Where They Spend the Winter
Adult carpenter bees overwinter inside their wood tunnels. As temperatures drop below roughly 40 to 50°F, they become inactive and stay sealed inside the gallery until spring warmth draws them out. New adults that emerged in late summer often hibernate in the same nest where they developed. This is another reason old nests remain occupied: they double as winter shelters. In spring, females emerge, mate, and either expand their inherited tunnel or begin searching for new nesting wood nearby.
Small carpenter bees overwinter in a similar fashion, tucked inside dead plant stems. Leaving dried flower stalks and ornamental grass stems intact through winter provides overwintering habitat for these species, which are effective pollinators of garden plants and crops.

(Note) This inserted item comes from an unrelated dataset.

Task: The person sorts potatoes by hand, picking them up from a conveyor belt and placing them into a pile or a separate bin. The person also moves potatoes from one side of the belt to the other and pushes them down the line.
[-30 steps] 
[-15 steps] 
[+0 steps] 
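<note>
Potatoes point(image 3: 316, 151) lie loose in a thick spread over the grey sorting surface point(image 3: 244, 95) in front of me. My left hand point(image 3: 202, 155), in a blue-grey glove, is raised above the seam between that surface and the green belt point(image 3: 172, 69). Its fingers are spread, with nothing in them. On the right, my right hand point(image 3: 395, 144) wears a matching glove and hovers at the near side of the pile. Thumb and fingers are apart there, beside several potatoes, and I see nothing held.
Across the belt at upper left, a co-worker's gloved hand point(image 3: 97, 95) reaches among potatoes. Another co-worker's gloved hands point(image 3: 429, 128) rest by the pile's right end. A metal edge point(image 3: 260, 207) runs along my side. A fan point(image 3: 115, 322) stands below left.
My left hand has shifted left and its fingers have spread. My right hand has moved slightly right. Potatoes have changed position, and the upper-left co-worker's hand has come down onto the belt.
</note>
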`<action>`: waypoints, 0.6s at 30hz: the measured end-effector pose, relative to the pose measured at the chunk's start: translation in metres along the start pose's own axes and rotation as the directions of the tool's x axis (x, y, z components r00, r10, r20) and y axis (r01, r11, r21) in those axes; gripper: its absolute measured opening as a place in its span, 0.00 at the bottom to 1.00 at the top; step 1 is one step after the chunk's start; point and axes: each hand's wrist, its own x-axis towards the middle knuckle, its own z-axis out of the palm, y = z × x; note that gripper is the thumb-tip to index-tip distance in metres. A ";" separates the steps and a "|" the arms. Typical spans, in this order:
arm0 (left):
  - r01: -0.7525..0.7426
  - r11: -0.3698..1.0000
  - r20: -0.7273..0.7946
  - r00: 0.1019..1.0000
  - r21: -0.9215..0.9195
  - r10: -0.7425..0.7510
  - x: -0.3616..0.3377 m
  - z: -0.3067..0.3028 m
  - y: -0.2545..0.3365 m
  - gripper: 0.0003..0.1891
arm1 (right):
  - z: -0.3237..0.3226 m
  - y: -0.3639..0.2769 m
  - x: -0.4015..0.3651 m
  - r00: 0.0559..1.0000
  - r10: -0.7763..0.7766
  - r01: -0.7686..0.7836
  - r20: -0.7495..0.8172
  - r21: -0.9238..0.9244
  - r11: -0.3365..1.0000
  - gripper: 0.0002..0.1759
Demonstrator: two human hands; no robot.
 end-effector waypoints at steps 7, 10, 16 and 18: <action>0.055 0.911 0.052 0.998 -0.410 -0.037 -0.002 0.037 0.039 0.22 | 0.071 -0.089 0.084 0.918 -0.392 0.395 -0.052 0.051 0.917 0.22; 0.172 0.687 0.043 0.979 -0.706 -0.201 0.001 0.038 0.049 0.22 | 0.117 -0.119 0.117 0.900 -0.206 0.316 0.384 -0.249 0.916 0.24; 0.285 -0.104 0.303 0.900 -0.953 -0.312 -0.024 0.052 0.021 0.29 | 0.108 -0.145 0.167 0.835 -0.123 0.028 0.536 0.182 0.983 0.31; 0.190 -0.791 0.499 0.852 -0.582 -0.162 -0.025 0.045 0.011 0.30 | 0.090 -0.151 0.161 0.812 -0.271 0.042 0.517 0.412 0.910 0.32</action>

Spotting a Nest on Your Property
The easiest way to find carpenter bee nests is to watch for the bees themselves in spring. Males hover aggressively near nesting sites, sometimes dive-bombing people who walk by, but they lack stingers and are harmless. Females are the ones doing the drilling, and you can sometimes hear them chewing wood from several feet away.
Look for the telltale half-inch entry holes on the undersides of deck rails, porch ceilings, fence posts, pergolas, and the exposed ends of joists. Sawdust accumulating on surfaces below these holes is a reliable sign. Sheds, barns, and playsets made of untreated softwood are frequent targets. Painted or varnished wood is far less attractive to them, so surface finishes on exposed wood are one of the most effective deterrents.